One thing I've learned as a parent has been that it's been beneficial to let my daughter in on the fact that there's a name for her difference. She knows she's different than her siblings and her classmates, and having a name for it reassures her. She's learning the language for it and teaching me how to relate to some things that she needs me to know. It's not easy, because explanations and details aren't easy for her. Social contact and interaction isn't easy for her. She's very sensitive, but it's not easy to have a long conversation with full sentences let alone eye contact.
She does best on days that my confidence is high, or at least when it looks like my confidence is high. But when she has a bad day, everyone has a bad day. When she smiles the sun is shining. When she's sad, everyone around her wants nothing more than to see her smile again. She's a very special girl, and she's a happy girl. You can even forget that she has Autism for a while. You shouldn't forget, because reality can come crashing down and smack you in the face (literally). Maybe I'm the naive one for not looking for The Cause, but I think I know what it is already... for her. I know what triggered the symptoms to worsen to the point that it was undeniable to ignore. It wasn't anything she ate or had put into her so much as a series of emotional disruptions the year we moved and had her baby sister. We spent two long years trying to figure things out. During that time I worried that I broke her with vaccines but then I also have two completely typical children. If vaccines were so horrible, why didn't they have Autism too?
And now we're working towards maintaining.
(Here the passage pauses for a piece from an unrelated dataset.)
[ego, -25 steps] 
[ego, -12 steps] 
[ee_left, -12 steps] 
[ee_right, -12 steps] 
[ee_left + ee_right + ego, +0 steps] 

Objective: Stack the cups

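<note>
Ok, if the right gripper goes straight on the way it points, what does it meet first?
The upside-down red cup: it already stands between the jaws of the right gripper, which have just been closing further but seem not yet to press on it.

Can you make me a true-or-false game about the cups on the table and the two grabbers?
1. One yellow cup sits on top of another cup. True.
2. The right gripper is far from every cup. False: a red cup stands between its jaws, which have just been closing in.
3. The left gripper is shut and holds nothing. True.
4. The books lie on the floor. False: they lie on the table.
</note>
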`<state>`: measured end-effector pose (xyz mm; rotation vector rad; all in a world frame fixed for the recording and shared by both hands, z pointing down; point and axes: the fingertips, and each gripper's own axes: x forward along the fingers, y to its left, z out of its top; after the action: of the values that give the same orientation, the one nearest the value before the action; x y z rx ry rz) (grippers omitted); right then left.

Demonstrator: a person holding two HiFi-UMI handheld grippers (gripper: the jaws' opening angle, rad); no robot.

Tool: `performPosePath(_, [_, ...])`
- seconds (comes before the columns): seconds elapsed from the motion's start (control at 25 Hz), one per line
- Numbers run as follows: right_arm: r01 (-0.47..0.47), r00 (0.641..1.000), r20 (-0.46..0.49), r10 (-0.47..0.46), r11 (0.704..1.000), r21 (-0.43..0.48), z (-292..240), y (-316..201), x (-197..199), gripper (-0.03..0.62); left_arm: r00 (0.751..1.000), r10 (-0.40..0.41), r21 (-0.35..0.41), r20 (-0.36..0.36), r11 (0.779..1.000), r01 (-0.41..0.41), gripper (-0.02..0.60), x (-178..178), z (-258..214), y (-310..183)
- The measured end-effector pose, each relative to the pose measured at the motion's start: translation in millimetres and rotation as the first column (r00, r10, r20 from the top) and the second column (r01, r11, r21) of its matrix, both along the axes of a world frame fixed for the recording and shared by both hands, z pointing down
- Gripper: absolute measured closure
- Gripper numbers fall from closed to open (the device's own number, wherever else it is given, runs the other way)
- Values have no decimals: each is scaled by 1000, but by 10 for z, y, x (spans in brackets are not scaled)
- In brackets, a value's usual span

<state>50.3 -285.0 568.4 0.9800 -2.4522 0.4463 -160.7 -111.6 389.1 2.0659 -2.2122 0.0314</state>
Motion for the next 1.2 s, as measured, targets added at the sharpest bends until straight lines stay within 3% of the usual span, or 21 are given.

I will say one thing. I would rather know and accept the Autism than ignore it and be embittered. That's not to say I wouldn't kill to obtain a cure, but I don't believe that there is one. I believe that Autism is for life. I believe one is truly born with it. And I would rather spend my time with her as I do all of my children... teaching her to grow up to be a productive member of society. I just have to do it with a different set of skills and frame of mind. How am I going to do that if I'm angry and trying to find "blame" in the first place? There's nothing wrong with my child. It's just that Autism isn't the way you think.